### The problem
Count the lines below that carry the word "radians". Answer with that number alone.
(Dataset section)
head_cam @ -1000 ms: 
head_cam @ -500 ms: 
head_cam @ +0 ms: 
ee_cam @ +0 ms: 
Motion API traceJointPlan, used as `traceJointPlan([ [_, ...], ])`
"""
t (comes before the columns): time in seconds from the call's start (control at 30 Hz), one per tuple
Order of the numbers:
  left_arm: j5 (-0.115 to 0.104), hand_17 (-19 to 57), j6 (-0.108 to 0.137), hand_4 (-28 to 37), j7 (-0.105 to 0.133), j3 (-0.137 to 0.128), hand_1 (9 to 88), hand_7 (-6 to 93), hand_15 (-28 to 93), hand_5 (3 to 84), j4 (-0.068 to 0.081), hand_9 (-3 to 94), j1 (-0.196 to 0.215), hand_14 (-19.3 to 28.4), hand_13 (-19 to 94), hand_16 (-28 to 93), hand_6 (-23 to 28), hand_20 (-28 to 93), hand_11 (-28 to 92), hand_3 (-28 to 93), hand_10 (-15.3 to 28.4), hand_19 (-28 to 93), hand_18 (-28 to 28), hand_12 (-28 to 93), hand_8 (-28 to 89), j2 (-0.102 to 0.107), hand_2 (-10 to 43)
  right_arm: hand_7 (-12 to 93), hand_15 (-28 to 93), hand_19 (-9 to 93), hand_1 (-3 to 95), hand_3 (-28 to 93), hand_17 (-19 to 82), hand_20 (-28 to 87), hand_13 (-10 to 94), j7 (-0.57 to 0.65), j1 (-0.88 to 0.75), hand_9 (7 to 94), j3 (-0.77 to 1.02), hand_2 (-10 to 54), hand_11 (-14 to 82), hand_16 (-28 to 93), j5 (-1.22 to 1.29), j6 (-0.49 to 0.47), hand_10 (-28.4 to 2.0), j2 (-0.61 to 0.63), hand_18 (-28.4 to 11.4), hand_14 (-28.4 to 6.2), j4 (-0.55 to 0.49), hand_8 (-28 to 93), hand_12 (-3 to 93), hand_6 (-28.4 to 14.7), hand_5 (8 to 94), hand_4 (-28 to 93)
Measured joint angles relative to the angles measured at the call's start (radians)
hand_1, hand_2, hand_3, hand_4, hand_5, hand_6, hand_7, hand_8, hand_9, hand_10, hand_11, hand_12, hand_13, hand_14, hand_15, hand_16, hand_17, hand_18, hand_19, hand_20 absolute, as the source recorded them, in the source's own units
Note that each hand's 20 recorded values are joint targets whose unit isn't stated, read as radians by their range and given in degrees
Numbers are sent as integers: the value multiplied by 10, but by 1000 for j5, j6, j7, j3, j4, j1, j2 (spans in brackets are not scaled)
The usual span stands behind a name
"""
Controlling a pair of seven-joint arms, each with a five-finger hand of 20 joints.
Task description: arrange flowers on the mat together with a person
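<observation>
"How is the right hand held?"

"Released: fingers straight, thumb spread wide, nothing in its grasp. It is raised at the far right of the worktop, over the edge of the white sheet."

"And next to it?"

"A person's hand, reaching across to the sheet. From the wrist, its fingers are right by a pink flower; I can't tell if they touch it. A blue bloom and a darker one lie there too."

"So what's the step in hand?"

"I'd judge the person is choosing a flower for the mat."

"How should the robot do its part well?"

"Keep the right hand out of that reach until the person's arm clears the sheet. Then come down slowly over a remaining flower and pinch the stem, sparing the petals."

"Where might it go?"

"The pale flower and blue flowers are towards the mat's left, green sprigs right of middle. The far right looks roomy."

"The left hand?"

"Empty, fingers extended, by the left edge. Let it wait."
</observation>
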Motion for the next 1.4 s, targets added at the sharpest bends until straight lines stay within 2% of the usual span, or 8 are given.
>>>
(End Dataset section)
### Solution for this task
2